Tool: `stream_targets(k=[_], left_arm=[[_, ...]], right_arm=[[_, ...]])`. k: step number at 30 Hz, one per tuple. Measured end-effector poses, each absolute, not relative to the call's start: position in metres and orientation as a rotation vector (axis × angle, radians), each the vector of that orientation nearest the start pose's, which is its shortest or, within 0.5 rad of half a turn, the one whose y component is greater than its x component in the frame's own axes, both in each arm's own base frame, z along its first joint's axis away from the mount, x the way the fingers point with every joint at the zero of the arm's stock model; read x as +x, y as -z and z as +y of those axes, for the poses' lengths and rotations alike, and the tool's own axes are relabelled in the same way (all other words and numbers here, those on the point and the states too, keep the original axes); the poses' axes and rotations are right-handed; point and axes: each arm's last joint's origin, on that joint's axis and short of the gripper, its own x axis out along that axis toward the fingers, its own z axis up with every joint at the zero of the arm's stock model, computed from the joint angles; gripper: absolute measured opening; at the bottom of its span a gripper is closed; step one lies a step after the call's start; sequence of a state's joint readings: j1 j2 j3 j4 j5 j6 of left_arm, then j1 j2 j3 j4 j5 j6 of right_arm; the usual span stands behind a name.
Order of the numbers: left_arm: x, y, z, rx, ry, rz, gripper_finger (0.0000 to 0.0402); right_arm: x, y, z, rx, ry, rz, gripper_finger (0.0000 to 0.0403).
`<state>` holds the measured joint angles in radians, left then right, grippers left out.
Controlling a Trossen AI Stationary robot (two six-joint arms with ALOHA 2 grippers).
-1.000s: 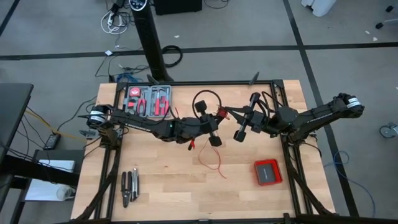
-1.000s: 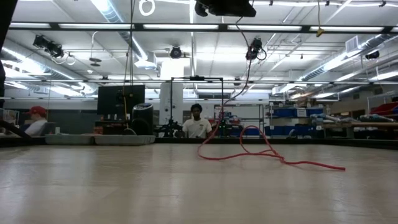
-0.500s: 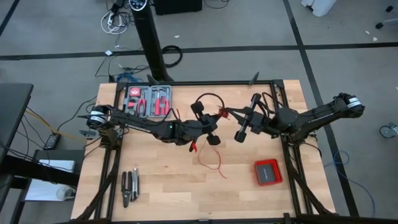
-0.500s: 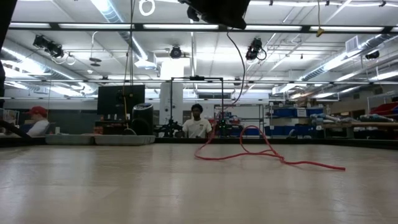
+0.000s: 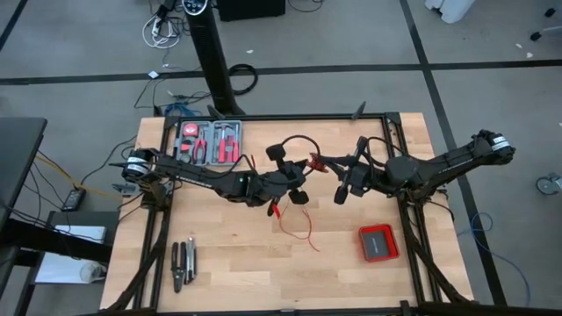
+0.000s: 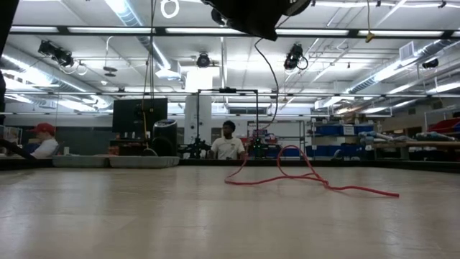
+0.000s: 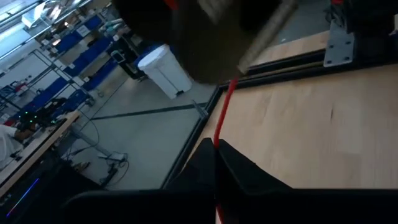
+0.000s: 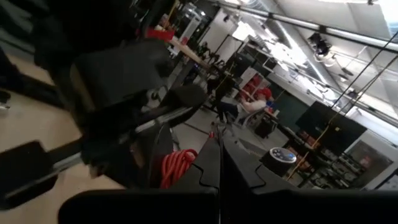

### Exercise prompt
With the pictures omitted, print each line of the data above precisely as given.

### Solved exercise
Tool: `stream_targets(k=[_], left_arm=[[_, ...]], right_arm=[[_, ...]])`. k: step number at 30 Hz, one per tuple. Measured end-effector poses, each absolute, not relative to the call's start: position in metres and orientation as a rotation vector (axis × angle, radians), each the vector of that orientation nearest the start pose's, which is its shortest or, within 0.5 rad of half a turn, the one whose y component is greater than its x component in the frame's own axes, both in each arm's own base frame, z along its first joint's axis away from the mount, x the way the fingers point with every joint at the zero of the arm's stock model; read x as +x, y as -z and z as +y of those axes, for the poses' lengths and rotations alike, and the tool's own axes are relabelled in the same way (all other words and numbers here, those on the point and the states too, keep the original axes); the poses' axes and rotations are right-handed; point and axes: each arm's last joint's origin, on that joint's axis and short of the gripper, its own x axis out along that axis toward the fingers, its own z axis up with every joint at the zero of the arm's stock model, computed from the joint angles; gripper: absolute measured opening; at the bottom of its span a gripper is closed; step one lies a step after the call's start; sequence of a state's joint readings: j1 j2 j3 j4 j5 j6 of left_arm, then j1 j2 j3 j4 j5 j6 of right_arm; the usual span stands behind a name.
Order of the numbers: left_arm: x, y, z, rx, ry, rz, gripper_finger (0.0000 to 0.0402); right_arm: x, y, z, rx, ry, rz, gripper_finger (0.0000 to 0.0403).
`<state>` holds the measured joint angles in radians, left then right, grippers left out.
Controlling a Trossen AI Stationary robot (two six-joint arms with ALOHA 2 grippers).
-1.000s: 
-1.000s: 
-0.500s: 
-0.500s: 
+0.000s: 
+0.000s: 
+0.000s: 
+0.000s: 

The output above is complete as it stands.